> [YOUR ASSIGNMENT]:
Transcribe the listing below from its opening line up to and including the line that contains "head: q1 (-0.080"; reproduce nothing else.

▬▬▬▬▬▬

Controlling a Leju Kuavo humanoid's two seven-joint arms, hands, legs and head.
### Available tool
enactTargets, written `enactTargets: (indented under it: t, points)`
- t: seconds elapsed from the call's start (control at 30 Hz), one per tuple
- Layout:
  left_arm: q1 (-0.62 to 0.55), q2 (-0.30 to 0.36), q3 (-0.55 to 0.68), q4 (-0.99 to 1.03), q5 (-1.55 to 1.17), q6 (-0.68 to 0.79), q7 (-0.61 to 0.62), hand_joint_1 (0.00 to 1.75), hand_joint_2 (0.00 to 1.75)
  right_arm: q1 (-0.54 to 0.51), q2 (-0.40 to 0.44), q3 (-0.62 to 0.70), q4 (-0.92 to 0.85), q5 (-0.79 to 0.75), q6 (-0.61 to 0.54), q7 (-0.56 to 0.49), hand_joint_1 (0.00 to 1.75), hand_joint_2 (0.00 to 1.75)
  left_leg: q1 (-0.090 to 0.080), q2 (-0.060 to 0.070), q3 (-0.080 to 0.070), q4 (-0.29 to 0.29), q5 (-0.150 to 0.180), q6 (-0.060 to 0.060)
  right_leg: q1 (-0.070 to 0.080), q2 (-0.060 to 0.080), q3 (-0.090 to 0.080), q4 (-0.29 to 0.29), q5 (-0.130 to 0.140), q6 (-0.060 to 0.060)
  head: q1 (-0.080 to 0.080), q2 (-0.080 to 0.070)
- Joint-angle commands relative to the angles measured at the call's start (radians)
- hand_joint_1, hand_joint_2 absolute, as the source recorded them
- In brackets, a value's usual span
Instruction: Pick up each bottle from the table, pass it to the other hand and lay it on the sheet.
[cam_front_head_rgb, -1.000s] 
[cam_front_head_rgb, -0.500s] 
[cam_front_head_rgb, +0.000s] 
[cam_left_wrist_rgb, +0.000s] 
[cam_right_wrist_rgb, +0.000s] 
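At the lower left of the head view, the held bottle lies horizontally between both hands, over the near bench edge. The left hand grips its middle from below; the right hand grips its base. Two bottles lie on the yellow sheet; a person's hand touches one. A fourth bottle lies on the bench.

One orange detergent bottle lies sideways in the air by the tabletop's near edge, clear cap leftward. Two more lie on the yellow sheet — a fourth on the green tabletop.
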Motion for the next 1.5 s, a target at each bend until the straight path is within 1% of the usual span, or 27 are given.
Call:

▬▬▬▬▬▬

> [RESPONSE BELOW]:
Controlling a Leju Kuavo humanoid's two seven-joint arms, hands, legs and head.
### Available tool
enactTargets, written `enactTargets: (indented under it: t, points)`
- t: seconds elapsed from the call's start (control at 30 Hz), one per tuple
- Layout:
  left_arm: q1 (-0.62 to 0.55), q2 (-0.30 to 0.36), q3 (-0.55 to 0.68), q4 (-0.99 to 1.03), q5 (-1.55 to 1.17), q6 (-0.68 to 0.79), q7 (-0.61 to 0.62), hand_joint_1 (0.00 to 1.75), hand_joint_2 (0.00 to 1.75)
  right_arm: q1 (-0.54 to 0.51), q2 (-0.40 to 0.44), q3 (-0.62 to 0.70), q4 (-0.92 to 0.85), q5 (-0.79 to 0.75), q6 (-0.61 to 0.54), q7 (-0.56 to 0.49), hand_joint_1 (0.00 to 1.75), hand_joint_2 (0.00 to 1.75)
  left_leg: q1 (-0.090 to 0.080), q2 (-0.060 to 0.070), q3 (-0.080 to 0.070), q4 (-0.29 to 0.29), q5 (-0.150 to 0.180), q6 (-0.060 to 0.060)
  right_leg: q1 (-0.070 to 0.080), q2 (-0.060 to 0.080), q3 (-0.090 to 0.080), q4 (-0.29 to 0.29), q5 (-0.130 to 0.140), q6 (-0.060 to 0.060)
  head: q1 (-0.080 to 0.080), q2 (-0.080 to 0.070)

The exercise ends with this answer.